Les fournisseurs de capitaux soutiennent également le retournement stratégique. Le fonds d’investissement Intimate Capital, par exemple, n’investit que dans des « sociétés de bien-être sexuel ». Un ajout bienvenu dans le secteur, car les fonds d’investissement plus conservateurs préfèrent encore ignorer l’industrie.

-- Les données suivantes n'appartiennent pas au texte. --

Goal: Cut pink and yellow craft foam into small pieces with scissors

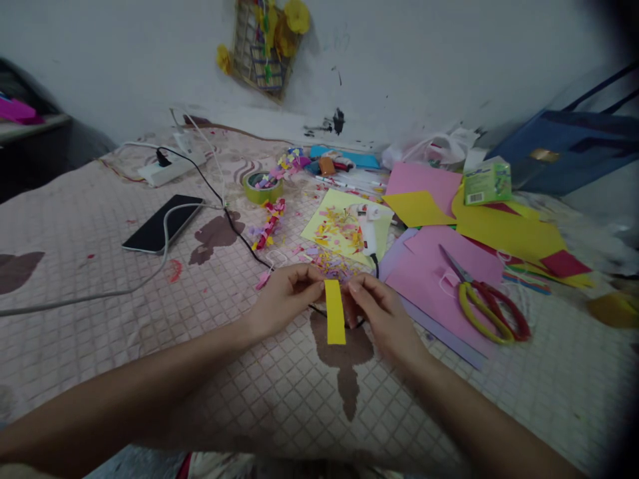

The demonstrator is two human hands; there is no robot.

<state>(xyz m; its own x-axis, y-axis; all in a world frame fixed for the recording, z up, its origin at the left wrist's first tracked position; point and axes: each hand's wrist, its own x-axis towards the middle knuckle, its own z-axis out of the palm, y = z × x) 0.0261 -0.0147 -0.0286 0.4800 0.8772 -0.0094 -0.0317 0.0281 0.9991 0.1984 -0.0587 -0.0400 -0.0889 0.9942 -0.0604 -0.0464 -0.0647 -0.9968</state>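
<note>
A short yellow paper strip hangs upright between my hands, its lower end free above the patterned cloth. My left hand pinches its upper left edge between thumb and fingers. At the upper right edge is my right hand, its thumb and fingers closed together; its fingertips are partly hidden, seemingly holding the strip's top from behind. Just beyond my fingers lie many small paper scraps and a white glue gun on a pale yellow sheet.
Scissors with yellow and red handles rest on pink paper at right. A black cable crosses toward my hands. Left are a phone and a power strip. A tape roll stands farther back, near the wall.
</note>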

Un porte-parole d’Intimate Capital affirme qu’il ne voit aucune différence avec les investissements dans d’autres types de produits de santé.

Remarquablement, la communauté technologique au sens large demeure en retrait. Plus tôt cette année, une entreprise qui avait mis sur le marché un vibrommasseur intelligent a dû renvoyer un prix d’innovation qu’elle avait précédemment gagné au CES (Consumer Electronics Show). Le jury a trouvé le « Osé » finalement « immoral, obscène et indécent ». Samsung a également demandé à un participant à une foire des tech organisée cette année par le Sud-Coréen cette semaine de retirer un vibromasseur, bien que la société avait déjà approuvé le produit.

Enfin, il y a l’éternelle hypocrisie Facebook/Instagram et des autres médias sociaux. Le Viagra y est présenté comme un produit de santé, alors que la publicité pour les lubrifiants est interdite. Plusieurs startups lancent actuellement une campagne pour manifester et dénoncer cette discrimination.